Capitolo appartenente alla III parte – individuazione del bene immateriale. Una parte importantissima che connatura e fa comprendere il valore del cibo e del territorio. La qualità del cibo introduce l’argomento della Dieta Mediterranea

I prodotti della natura, si sa, non vengono utilizzati dall’uomo in modo tal quale, come fanno gli animali, ma essi vengono più o meno trasformati.

La coltivazione dei prodotti in campo, l’allevamento degli animali, la filiera di trasformazione agro alimentare, la manipolazione che avviene in cucina prima che l’alimento giunga alla bocca, e soprattutto la scelta del cibo, sono un complesso di atti ascrivibili solo e semplicemente alla cultura.

In cucina non esiste un principio di autorità, vige la critica e l’autodeterminazione, vi è sempre però un filo conduttore, tra il cibo che mangiamo, il territorio e ciò che ci circonda.

Al centro del nostro mondo, c’è sempre una pietanza che in quel momento e per quell’evento prediligiamo.

Sotto tutto c’è la ricetta e con essa la scelta degli ingredienti e quindi un procedimento per confezionare.

L’idea di cibo che abbiamo, si modifica costantemente nel tempo, e tutto ciò configura l’identità umana e la cultura che comunichiamo.

Il sapere della ricetta è fondamentale per determinare la nostra cultura gastronomica.

La ricetta non è solo quella del piatto che realizziamo nella cucina di casa o del ristorante, ma il sapere della ricetta è anche quello della produzione di un salume, di un formaggio, della vinificazione della panificazione, insomma tutto è una ricetta.

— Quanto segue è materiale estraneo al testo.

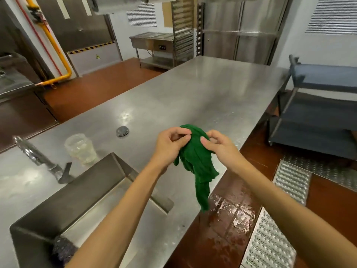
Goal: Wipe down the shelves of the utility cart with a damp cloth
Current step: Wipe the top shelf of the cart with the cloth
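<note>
A green cloth (197, 161) hangs bunched between both hands above the front edge of the steel table (193, 93). My left hand (170, 144) pinches its upper left part with curled fingers. My right hand (218, 145) pinches the upper right part, thumb on top. The cloth's tail dangles down past the table edge over the wet floor. The grey utility cart (316, 113) with three shelves stands at the far right, beyond the table, well away from both hands.
A sink basin (92, 192) with a faucet (36, 157) lies left of my arms; a dark scrubber (63, 250) sits in its corner. A clear plastic container (81, 148) and a round drain plug (122, 131) sit on the table. Metal floor grates (274, 238) run at right.
</note>
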A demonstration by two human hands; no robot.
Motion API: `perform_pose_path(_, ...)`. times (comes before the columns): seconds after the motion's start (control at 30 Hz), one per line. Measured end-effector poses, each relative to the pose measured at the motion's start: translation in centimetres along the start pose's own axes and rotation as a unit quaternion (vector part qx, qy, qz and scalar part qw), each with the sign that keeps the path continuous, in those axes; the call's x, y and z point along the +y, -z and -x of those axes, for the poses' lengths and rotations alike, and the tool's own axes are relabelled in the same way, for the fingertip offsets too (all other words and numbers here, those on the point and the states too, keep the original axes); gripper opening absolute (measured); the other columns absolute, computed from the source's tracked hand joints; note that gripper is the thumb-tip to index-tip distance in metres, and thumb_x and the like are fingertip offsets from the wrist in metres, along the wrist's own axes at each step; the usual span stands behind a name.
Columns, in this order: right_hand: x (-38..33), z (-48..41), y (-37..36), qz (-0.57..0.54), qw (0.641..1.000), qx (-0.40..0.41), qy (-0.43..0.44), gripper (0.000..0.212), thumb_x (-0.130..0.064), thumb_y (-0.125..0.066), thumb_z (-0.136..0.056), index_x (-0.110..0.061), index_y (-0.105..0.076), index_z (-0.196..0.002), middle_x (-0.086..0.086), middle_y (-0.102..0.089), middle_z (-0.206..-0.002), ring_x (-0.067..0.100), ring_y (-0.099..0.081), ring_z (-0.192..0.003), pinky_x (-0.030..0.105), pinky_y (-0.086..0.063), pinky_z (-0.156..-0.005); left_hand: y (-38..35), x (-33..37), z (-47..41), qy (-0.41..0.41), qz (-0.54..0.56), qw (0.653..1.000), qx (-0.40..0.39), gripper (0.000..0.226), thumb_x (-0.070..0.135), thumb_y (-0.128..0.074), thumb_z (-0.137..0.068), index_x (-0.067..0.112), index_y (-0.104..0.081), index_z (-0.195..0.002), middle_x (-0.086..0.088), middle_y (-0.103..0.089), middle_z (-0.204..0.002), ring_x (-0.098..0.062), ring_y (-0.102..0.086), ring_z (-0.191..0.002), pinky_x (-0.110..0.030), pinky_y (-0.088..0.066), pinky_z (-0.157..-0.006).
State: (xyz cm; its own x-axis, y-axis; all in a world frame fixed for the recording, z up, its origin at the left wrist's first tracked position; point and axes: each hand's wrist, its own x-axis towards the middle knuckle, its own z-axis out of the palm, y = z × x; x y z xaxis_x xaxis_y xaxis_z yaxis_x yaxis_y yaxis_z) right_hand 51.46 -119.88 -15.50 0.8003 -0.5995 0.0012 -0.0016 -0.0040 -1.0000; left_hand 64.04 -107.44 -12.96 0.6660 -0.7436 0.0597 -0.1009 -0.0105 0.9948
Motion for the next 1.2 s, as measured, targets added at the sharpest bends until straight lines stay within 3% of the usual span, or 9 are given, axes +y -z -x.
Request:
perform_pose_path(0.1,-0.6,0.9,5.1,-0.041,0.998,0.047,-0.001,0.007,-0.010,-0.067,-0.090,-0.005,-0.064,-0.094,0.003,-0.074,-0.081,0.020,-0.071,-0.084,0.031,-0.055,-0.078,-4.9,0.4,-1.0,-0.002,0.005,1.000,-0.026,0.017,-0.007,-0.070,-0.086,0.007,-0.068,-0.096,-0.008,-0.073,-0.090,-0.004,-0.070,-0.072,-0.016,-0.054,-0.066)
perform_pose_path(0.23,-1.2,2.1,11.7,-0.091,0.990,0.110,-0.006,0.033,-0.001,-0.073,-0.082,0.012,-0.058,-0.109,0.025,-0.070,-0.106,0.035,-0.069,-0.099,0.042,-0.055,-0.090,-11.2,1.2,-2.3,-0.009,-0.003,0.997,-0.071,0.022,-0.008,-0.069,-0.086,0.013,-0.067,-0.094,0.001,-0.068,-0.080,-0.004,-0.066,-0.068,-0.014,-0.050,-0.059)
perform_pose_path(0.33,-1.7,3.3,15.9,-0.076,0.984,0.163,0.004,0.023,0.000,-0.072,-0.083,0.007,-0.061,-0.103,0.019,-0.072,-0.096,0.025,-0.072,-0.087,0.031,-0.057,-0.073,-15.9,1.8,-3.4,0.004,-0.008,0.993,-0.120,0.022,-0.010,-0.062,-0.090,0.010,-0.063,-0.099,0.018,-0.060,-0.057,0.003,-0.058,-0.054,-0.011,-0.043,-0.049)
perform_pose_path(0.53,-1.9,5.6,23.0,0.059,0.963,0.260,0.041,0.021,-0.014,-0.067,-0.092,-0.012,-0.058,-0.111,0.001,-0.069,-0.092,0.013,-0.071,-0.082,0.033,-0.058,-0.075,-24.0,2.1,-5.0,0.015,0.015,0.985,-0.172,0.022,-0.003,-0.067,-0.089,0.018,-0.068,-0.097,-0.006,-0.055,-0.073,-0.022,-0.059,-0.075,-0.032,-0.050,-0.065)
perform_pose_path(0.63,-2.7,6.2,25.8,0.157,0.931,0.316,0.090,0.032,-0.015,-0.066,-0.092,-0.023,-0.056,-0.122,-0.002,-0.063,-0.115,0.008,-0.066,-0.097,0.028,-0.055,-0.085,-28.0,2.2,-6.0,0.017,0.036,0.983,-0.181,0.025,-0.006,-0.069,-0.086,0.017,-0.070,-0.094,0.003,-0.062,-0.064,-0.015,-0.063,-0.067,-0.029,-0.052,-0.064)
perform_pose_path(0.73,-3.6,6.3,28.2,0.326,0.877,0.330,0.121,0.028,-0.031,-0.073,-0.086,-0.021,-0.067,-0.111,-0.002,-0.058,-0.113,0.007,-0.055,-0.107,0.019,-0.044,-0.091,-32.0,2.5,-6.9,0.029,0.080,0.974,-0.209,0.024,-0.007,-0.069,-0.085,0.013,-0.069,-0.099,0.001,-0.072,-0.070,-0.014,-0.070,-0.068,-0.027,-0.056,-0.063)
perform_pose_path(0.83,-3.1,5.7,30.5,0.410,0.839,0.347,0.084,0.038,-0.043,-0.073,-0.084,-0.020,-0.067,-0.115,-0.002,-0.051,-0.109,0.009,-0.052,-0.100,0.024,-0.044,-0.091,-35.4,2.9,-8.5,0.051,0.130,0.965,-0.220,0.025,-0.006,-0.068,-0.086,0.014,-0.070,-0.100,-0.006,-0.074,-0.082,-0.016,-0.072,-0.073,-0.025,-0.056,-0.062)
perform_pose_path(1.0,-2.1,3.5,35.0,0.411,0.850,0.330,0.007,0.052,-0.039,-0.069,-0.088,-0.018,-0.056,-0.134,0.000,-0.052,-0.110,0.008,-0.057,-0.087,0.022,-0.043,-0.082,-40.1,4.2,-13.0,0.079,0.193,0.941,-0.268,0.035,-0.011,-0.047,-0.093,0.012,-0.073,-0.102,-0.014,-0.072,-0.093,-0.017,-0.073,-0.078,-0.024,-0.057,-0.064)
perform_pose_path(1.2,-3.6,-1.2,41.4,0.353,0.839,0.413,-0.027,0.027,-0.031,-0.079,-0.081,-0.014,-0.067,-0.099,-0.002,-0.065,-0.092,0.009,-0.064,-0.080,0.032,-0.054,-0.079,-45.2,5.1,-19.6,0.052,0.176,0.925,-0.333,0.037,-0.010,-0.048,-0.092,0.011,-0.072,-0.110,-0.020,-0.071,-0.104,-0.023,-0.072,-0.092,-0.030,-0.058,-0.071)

Andando oltre, anche la pratica agronomica o dall’allevamento è una ricetta.
Quindi senza la ricetta non esiste cultura gastronomica. Il concetto di ricetta è la vera forza della produzione agroalimentare italiana nel mondo.
In definitiva, e ricette, non possono essere tutte uguali, o uguali per tutti, stabiliscono però una prassi di procedimento.

3.1 Ricettario Bolognese

Il ricettario non dovrebbe fare l’elencazione delle ricette e men che meno fare la conta di tutte le preparazioni riscontrabili sul territorio, sarebbe un lavoro improbo ed inutile.

Citare le ricette ha il significato di proporre la semplice testimonianza, ad indicare i piatti ed i prodotti che hanno uno loro specifica storia ed un particolare rapporto con il territorio.
Una ricetta od un prodotto, possono essere riportati, non per notorietà, ma per valore storico, come schegge che arrivano dal passato e che è giusto ricordare, in quanto possono servire per le creatività e per le evoluzioni future.
I fatti importanti, sono quelli che stanno dietro alla ricetta, vale a dire, gli aneddoti e la cultura che ha contribuito a creare il prodotto od il piatto.
È quindi opportuno elencare i piatti-ricetta del territorio più rappresentativi più o meno in uso presso le famiglie e strutture di ristorazione

3.2 Ricette depositate presso Camera di Commercio Bologna

Al pari dei libri di cucina, le ricette depositate presso la Camera di Commercio per opera di Associazioni ed esperti, testimoniano l’autenticità e la complessità interpretativa della cultura gastronomica bolognese.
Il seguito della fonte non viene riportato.